Deborah reached out and touched her face. “You’re my pretty girl,” she said. “Always and always.”

 

“I don’t mind being
your
pretty girl. I just don’t want some man to see me and think of me as
his
pretty girl. I don’t want someone else to get angry and get sent away like Belbai.”

 

“Then always stay in this tent with me!”

 

“If only I could.”

 

“Just like during a storm, when the sand is blowing everywhere, you stay in here with me and nobody has to cry.”

 

One of Rebekah’s favorite memories was the first big sandstorm she remembered. It had begun terribly, with everyone running around the camp in a panic, tying things down, getting animals into the shelter of caves and tents. A dozen sheep crowded into the tent with Rebekah and Deborah, but from that moment on the memory was a good one, of Deborah singing louder and louder to outshout the wind outside, the feel of her arms around Rebekah triumphing over the horrible sound of a million grains of sand pelting against the tent walls.
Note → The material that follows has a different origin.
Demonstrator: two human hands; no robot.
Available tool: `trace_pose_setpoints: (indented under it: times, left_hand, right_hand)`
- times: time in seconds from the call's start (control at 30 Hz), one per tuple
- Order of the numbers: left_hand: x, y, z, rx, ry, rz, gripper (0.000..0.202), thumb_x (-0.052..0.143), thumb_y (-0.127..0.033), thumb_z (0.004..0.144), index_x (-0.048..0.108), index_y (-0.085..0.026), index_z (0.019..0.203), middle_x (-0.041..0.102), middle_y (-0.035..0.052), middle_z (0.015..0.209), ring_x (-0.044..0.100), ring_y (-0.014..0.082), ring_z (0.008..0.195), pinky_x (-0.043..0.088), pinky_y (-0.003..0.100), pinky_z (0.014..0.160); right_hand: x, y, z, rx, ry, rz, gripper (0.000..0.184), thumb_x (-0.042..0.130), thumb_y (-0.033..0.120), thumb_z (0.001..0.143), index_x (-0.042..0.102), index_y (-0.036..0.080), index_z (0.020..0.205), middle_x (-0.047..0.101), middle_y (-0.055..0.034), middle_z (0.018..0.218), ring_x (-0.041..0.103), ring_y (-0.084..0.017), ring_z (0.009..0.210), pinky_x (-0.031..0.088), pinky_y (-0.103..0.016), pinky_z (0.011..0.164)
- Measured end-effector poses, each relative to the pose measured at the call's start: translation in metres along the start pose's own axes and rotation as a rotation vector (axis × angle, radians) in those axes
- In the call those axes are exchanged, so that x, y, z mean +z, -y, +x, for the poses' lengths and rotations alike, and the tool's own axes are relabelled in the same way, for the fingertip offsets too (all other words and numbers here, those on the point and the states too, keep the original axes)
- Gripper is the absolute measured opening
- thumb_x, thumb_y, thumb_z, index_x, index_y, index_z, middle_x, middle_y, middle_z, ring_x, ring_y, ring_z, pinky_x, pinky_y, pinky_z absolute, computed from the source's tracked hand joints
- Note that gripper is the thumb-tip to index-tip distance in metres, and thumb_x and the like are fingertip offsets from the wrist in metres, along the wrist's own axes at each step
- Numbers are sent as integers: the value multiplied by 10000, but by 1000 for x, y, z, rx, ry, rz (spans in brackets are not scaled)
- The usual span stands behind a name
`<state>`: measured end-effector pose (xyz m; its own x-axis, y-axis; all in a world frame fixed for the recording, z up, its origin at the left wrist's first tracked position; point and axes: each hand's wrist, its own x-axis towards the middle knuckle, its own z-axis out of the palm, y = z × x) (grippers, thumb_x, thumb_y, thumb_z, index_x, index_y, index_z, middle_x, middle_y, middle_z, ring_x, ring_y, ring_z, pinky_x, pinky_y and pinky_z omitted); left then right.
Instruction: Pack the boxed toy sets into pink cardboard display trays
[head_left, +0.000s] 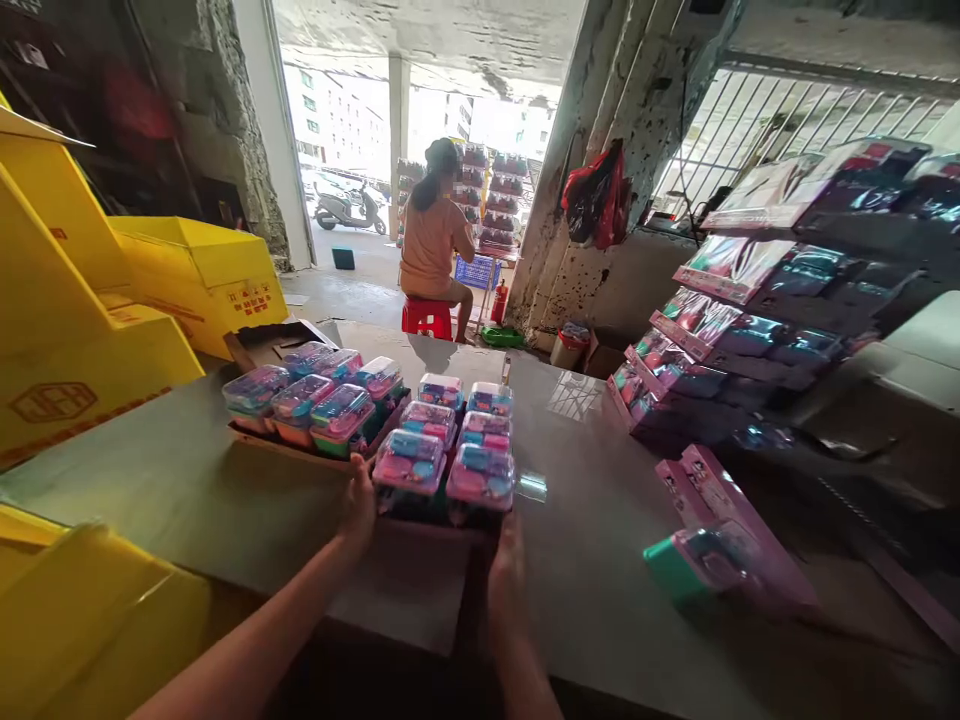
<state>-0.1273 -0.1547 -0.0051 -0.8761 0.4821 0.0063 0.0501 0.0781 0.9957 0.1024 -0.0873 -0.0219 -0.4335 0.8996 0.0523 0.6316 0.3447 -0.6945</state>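
Between my two hands is a cardboard display tray (409, 585) packed with several clear-lidded plastic boxes (410, 462) that have pink and blue contents. My left hand (358, 508) grips its left side near the front. On the right front corner, my right hand (508, 570) presses against the tray's side, its fingertips partly hidden. A flap hangs from the front of this tray towards me. Close beside it on the left stands a second tray (281, 448) filled with similar boxes (343, 412).
The grey table (585, 520) carries pink cartons (731, 510) and a green-bottomed box (690, 565) at right. Stacked display trays (720, 270) rise behind them. Yellow cartons (202, 275) stand left. Beyond the table, a person (435, 235) sits on a red stool (427, 317).
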Motion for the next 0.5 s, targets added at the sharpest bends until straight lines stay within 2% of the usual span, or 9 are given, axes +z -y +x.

When the storm was over it took two hours for the men to dig out their tent entrance, but through it all Rebekah had never been afraid because Deborah had her arms around her and kept singing songs and saying, “God knows where you are, God knows where you are.”

 

Maybe that was an exceptionally strong sandstorm, or maybe she was simply old enough not to have to hide in a tent, but there had been no more storms that drove her inside. Nowadays Rebekah just put on her veil, tied it at her neck, and helped the others get the animals to shelter and staked out long cloths over the beans and vegetables. The veil kept the sand out of her eyes without keeping her from seeing what she was doing, until the job was done and she could go inside a tent with the others.

 

She thought of all the women wearing veils during a windstorm and how no one could tell who was who until the veils came off. Women in veils were not beautiful or ugly. They were simply invisible, indistinguishable.

 

O God, she prayed at once, Is this what I should do? Thou gavest me the burden of prettiness, but may I not bear that burden in privacy by wearing a veil?